WHAT YOU NEED TO DO – Repeat exactly, please, the opening lines of the data below, through and including the line where "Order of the" sits.

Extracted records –
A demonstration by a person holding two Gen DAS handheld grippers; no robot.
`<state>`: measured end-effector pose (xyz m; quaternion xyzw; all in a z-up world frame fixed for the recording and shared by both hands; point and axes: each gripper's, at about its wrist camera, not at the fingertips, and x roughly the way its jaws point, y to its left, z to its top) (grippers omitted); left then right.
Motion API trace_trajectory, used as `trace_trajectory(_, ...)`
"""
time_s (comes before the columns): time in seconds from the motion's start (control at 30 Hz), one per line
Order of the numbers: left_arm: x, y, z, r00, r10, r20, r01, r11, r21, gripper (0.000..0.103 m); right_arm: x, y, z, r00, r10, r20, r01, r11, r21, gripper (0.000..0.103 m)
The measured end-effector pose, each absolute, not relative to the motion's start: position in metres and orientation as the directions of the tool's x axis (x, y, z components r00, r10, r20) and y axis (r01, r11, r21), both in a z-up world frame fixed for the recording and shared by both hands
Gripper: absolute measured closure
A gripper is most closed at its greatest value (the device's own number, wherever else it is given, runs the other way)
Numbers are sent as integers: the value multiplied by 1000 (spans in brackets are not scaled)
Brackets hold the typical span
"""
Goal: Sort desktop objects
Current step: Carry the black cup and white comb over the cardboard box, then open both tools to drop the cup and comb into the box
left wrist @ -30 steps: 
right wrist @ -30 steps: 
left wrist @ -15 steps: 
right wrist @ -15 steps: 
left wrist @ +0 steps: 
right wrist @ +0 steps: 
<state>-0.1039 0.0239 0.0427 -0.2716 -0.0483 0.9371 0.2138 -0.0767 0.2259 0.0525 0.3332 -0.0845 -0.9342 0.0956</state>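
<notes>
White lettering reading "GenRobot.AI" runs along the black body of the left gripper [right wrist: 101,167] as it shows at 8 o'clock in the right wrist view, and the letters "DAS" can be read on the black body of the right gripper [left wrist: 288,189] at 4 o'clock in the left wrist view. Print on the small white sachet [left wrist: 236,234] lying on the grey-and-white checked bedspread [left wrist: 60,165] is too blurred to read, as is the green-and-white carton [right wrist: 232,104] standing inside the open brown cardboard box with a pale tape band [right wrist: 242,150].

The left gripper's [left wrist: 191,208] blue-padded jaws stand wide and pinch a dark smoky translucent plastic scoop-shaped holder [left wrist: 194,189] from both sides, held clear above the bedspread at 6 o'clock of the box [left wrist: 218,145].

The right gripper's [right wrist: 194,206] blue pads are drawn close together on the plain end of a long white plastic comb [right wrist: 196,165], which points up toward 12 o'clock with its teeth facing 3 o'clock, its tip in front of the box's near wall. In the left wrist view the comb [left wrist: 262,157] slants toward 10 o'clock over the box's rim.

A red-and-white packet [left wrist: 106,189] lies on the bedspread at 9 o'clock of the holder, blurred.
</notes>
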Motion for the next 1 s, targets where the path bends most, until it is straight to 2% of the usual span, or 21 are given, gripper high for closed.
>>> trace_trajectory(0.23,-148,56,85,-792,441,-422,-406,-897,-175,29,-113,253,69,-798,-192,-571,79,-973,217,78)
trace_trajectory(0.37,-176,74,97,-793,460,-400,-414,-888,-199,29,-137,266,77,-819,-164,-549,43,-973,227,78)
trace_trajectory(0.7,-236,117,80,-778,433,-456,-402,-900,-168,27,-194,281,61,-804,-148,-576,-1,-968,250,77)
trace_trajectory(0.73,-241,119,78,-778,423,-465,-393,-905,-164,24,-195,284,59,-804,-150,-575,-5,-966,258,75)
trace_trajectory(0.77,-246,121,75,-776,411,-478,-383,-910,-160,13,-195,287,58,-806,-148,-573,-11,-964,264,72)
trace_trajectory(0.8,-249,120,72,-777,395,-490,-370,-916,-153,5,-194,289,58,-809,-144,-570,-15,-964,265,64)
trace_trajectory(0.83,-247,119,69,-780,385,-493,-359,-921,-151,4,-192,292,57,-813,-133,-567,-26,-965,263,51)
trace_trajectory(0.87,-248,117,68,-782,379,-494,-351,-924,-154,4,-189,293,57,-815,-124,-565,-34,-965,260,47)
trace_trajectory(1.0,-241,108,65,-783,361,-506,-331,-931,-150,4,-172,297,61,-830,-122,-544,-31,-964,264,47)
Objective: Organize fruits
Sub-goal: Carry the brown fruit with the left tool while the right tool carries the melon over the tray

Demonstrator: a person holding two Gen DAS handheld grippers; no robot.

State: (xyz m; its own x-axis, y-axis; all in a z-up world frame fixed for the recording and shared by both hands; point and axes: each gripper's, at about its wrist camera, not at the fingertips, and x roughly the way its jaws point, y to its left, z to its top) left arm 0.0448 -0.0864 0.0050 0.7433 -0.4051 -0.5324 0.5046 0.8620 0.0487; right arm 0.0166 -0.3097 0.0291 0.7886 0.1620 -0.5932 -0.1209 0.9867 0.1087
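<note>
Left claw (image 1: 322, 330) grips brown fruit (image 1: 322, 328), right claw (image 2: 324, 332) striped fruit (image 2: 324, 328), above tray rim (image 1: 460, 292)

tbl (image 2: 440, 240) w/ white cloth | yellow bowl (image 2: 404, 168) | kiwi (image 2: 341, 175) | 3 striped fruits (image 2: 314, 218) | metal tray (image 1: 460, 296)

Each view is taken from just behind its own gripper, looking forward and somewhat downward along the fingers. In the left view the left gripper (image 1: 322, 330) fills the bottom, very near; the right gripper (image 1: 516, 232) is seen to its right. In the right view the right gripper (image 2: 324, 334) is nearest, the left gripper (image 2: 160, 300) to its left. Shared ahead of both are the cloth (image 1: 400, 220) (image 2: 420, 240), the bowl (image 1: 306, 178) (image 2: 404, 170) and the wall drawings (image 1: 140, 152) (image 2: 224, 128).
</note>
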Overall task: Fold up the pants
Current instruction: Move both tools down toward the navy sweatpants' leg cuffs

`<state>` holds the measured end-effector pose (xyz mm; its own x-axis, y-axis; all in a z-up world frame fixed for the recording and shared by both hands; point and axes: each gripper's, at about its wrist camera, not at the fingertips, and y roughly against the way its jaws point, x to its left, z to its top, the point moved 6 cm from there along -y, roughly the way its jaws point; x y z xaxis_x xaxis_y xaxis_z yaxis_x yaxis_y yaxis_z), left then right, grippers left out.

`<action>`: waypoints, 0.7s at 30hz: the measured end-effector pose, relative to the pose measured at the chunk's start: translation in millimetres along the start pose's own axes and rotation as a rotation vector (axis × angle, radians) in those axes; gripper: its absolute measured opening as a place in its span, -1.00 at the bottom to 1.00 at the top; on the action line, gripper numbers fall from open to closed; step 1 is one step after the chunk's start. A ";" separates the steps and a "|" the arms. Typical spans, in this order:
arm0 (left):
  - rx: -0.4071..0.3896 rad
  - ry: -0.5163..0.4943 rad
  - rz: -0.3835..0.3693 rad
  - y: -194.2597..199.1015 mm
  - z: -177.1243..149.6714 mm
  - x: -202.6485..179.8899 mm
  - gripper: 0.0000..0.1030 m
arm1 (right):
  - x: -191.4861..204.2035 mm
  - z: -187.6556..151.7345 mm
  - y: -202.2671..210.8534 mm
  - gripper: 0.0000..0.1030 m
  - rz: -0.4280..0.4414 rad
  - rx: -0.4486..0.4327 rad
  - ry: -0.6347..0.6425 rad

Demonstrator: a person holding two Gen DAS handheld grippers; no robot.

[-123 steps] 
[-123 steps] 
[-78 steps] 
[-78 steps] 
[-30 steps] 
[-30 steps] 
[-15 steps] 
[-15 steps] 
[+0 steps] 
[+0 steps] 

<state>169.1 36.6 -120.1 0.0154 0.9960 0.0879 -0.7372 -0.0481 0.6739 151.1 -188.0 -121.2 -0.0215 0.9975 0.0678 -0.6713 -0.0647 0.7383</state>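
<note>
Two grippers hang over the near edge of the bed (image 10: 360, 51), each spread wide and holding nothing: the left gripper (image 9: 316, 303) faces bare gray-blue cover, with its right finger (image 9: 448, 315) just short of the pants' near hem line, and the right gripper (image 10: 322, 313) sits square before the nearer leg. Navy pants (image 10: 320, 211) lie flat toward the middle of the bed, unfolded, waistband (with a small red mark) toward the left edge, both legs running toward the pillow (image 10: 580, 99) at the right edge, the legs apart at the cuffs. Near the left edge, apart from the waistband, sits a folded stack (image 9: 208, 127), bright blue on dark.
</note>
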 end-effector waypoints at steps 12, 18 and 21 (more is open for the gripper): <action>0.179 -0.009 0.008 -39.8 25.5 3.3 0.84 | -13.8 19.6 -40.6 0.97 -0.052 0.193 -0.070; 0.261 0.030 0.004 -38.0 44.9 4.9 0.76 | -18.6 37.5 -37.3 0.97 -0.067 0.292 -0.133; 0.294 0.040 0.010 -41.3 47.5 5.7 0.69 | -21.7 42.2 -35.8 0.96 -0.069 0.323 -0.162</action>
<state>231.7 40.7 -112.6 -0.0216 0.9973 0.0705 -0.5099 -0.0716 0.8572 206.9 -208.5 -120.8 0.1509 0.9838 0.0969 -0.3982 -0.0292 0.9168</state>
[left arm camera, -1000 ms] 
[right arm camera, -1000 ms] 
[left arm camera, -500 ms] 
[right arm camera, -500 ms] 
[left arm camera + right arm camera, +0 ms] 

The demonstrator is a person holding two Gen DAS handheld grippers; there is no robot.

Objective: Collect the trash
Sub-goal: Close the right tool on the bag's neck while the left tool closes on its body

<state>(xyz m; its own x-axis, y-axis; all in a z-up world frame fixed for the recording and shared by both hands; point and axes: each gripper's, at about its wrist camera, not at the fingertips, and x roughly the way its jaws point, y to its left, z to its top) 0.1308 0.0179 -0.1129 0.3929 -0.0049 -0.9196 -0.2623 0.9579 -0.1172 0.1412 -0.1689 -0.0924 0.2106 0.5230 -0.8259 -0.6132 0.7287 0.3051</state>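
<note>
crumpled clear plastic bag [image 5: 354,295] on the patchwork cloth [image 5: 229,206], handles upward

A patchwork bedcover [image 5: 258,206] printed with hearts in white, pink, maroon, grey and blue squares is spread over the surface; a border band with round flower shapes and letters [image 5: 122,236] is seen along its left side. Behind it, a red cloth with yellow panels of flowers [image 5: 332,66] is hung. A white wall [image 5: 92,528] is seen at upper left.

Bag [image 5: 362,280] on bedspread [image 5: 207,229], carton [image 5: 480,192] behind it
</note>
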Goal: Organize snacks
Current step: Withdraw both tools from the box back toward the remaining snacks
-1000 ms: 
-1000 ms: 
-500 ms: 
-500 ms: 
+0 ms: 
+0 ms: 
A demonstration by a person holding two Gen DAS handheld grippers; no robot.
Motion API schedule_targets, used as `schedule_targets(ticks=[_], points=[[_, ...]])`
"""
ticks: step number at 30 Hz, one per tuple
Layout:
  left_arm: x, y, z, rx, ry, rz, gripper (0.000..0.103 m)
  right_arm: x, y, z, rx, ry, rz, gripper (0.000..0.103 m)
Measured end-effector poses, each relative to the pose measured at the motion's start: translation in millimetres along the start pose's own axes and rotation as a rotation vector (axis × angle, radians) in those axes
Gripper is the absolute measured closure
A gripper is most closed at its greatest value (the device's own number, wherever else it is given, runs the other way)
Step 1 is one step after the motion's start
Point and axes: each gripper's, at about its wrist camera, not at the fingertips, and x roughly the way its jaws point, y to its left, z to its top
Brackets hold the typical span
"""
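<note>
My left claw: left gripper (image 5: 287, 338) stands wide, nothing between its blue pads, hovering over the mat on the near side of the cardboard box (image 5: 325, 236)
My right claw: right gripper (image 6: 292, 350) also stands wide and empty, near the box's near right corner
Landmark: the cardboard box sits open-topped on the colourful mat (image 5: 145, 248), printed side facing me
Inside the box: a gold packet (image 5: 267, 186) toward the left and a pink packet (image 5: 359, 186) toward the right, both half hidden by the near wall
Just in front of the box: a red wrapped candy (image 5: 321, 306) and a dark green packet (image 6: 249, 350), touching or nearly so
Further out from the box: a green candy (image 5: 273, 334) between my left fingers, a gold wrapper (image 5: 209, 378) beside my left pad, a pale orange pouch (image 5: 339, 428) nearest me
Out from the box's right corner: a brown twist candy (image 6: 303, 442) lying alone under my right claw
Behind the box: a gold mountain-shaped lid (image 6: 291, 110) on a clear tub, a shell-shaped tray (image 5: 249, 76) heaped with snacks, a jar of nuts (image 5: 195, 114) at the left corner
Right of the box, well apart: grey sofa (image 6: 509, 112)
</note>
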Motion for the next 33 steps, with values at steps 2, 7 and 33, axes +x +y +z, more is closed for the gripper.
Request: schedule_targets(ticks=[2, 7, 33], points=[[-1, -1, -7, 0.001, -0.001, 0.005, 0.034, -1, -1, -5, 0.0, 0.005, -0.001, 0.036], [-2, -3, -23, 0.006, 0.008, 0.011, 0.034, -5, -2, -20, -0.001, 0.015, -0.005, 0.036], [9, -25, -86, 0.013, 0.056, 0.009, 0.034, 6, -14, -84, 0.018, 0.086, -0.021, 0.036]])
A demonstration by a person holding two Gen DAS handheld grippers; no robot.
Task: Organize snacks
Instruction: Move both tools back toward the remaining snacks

SOLUTION TO THE PROBLEM –
A demonstration by a person holding two Gen DAS handheld grippers; no robot.
`<state>`: measured end-effector pose (xyz m; quaternion xyzw; all in a z-up world frame fixed for the recording and shared by both hands; point and axes: each gripper's, at about its wrist camera, not at the fingertips, and x roughly the way its jaws point, y to its left, z to its top) (grippers omitted); left then right.
Motion API trace_trajectory, used as `trace_trajectory(_, ...)`
"""
time_s (comes before the columns): time in seconds from the motion's start (control at 30 Hz), one per line
Order of the numbers: left_arm: x, y, z, r00, r10, r20, r01, r11, r21, gripper (0.000..0.103 m); right_arm: x, y, z, r00, r10, r20, r01, r11, r21, gripper (0.000..0.103 m)

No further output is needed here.